Republicans in the House and Senate have launched an investigation into whether a major environmental group colluded with the Environmental Protection Agency to help write a controversial carbon emissions rule outside the normal, open regulatory process.

Members of the House Oversight and Government Reform Committee and the Senate Environment and Public Works Committee are working together on the investigation, and sent letters Tuesday to the EPA and the Natural Resources Defense Council to ask for more information.

Power plants like this one will have to curb their carbon emissions under a new EPA rule. Republicans are asking for information about how the rule was developed, including details about the involvement of an environmental group. AFP PHOTO/Mandel NGAN

"According to recent news reports, it appears that NRDC played an outsized role in drafting EPA's proposed regulations for carbon emissions from existing power plants," the letter charged.
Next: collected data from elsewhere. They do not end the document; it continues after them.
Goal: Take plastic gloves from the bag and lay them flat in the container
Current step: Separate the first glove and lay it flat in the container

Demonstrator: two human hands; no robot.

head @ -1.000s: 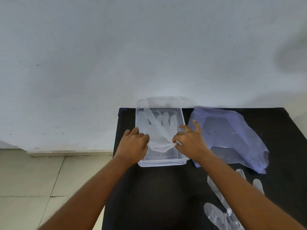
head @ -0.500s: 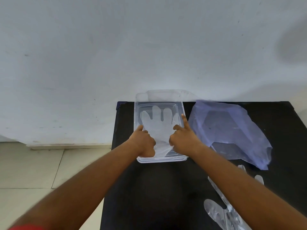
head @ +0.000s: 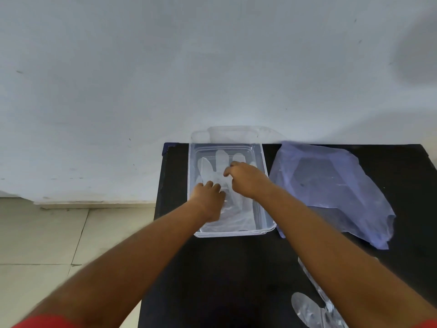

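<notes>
While under both hands (head: 227, 188), glove (head: 221, 162) flat inside container (head: 261, 185).

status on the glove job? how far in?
Done: one plastic glove lies spread in the clear container, fingers toward the wall. In hand: left hand presses its cuff end while right hand smooths near its fingers. Left: loose gloves lie on the black table below the purple bag; whether the bag holds more is unclear.
</notes>
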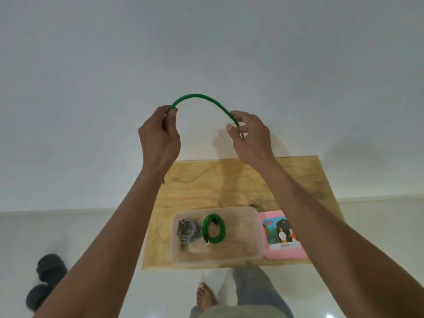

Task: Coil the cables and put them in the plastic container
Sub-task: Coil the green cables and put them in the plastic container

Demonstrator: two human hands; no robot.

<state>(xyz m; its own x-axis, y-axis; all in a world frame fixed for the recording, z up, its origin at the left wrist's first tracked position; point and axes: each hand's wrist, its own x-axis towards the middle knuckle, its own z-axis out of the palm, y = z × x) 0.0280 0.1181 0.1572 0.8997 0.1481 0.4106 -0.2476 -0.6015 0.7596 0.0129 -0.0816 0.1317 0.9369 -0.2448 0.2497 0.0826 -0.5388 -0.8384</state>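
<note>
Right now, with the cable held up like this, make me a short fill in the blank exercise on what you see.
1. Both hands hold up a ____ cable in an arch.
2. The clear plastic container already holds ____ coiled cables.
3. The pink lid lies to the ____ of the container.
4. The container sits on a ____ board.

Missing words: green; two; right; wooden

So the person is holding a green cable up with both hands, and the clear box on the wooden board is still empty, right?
Not quite. The head view shows the clear plastic container is not empty: a coiled green cable and a coiled grey cable already lie inside it. The rest is right: the left hand and right hand hold up another green cable, and the container sits on the wooden board.
</note>
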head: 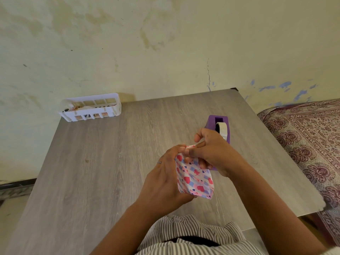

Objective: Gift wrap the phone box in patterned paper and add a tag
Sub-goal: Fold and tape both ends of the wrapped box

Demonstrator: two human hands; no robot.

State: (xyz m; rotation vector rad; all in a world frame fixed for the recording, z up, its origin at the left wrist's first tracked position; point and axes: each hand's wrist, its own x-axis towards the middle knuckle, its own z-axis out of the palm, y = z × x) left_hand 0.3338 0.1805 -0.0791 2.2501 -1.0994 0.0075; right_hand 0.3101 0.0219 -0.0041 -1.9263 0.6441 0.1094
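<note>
The phone box (195,178) is covered in white paper printed with red hearts and blue patches, and I hold it on end above the table. My left hand (165,173) grips its left side, fingers curled round the top edge. Fingers of my right hand (211,150) pinch the paper fold at the box's top end. A purple tape dispenser (219,124) with a roll of clear tape stands just behind my right hand. No tag can be made out.
A white slotted plastic basket (90,107) with small items stands at the far left corner of the grey wood-grain table (110,162). A bed with a patterned maroon cover (309,144) lies to the right, and a stained wall rises behind.
</note>
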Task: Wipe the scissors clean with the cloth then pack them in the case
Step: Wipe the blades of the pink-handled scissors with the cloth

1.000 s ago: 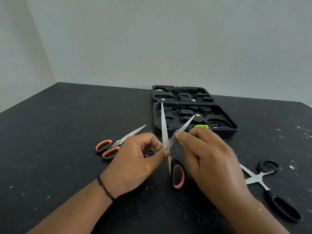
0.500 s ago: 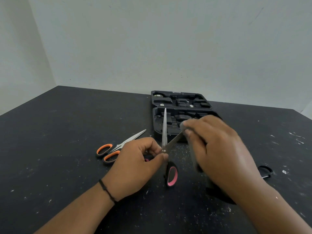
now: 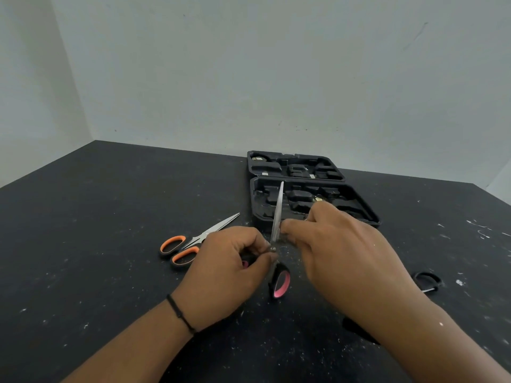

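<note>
My left hand (image 3: 229, 272) grips the pink-handled scissors (image 3: 277, 214) at the pivot and upper handle, with one blade pointing up and away from me. The lower pink loop hangs just above the table. My right hand (image 3: 340, 250) pinches the scissors just above the pivot and hides the second blade. A dark shape (image 3: 356, 330), possibly a black cloth, shows under my right wrist. The open black case (image 3: 362, 214) lies behind my hands with moulded compartments.
Orange-handled scissors (image 3: 190, 246) lie shut on the black table (image 3: 96, 244) to the left of my left hand. A black scissor handle loop (image 3: 427, 281) shows to the right, mostly hidden by my right forearm. White walls stand behind the table.
The scissor blades have closed from a wide V. My right hand slid down the right blade toward the pivot. The camera tilted up.
</note>
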Demonstrator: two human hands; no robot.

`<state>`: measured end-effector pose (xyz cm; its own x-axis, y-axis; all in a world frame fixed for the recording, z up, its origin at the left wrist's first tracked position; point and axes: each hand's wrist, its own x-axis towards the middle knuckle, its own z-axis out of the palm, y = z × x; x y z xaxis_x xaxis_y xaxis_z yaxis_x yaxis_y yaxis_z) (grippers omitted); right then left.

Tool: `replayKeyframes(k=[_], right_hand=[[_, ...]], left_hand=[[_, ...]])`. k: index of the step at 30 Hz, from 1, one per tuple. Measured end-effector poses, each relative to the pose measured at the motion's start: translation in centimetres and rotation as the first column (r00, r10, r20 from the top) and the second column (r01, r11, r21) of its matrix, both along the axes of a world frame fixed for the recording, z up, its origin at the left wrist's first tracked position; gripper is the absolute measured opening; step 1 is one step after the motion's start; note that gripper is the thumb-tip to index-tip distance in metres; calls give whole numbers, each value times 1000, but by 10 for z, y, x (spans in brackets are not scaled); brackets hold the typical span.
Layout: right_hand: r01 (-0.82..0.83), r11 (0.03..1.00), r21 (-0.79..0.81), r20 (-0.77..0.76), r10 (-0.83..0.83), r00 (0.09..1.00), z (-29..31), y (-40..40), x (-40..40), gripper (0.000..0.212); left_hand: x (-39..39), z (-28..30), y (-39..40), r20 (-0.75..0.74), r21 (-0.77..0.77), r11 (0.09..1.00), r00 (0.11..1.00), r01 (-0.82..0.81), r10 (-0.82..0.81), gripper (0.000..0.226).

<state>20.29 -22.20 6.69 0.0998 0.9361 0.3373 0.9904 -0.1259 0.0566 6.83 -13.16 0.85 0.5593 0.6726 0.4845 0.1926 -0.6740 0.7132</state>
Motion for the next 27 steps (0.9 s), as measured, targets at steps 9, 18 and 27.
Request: replayKeyframes(k=[9, 18, 27], right_hand=[[156, 981, 115, -8, -156, 988, 20, 1, 30, 21], [-58, 928, 369, -533, 262, 805, -8, -1, 31, 33], [-238, 857, 457, -494, 467, 734, -39, 6, 17, 16]], left_hand=[[-4, 6, 3, -44, -49, 999, 999, 9, -11, 22], [-7, 18, 4, 253, -695, 693, 967, 192, -14, 22], [-8, 17, 1, 330, -770, 535, 935, 348, -133, 18]])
Their letter also said the NRDC appears to have helped shape key EPA decisions, and allowed the environmental group to "achieve its own private agenda."

"Such collusive activities provide the NRDC, and their financial backers, with an inappropriate opportunity to wield the broad powers of the executive branch," it said. "Such unprecedented access also violates the due process principles found in the Administrative Powers Act."

GOP members cited a July 6 New York Times story that said the NRDC played a significant role in developing the carbon emissions rule for existing power plants.

Republicans have opposed the rule, which was formally announced in early June, as one that would force power plants to raise electricity prices to pay for their new carbon emissions requirements. The GOP says the rule would therefore impose a huge economic burden on the poor, and stifle job creation.

Democrats have supported that rule as one that's needed to ensure safe air. When announcing it, EPA Administrator Gina McCarthy said if nothing is done "temperatures could rise 10 degrees and seas could rise by 4 feet."

The GOP letter cited a Senate Republican report that said the NRDC "has a reputation of placing high level staff in the Obama administration who then act as agents of their former employer." It said that goes against the intent of the regulatory process, which is supposed to be clear and open as rules are developed.

"[W]e are alarmed that EPA pushed a rule that was drafted behind closed doors by powerful Washington lawyers and lobbyists at the NRDC," they wrote.

The letter asked the EPA for all documents and communications between it and the NRDC related to the proposed rule, and all similar information related to another decision related to the proposed Pebble Mine in Alaska, which the EPA ultimately rejected.

In a separate letter to the NRDC, Republicans asked for similar documents. In both cases, Republicans asked for all documents to be provided by September 16.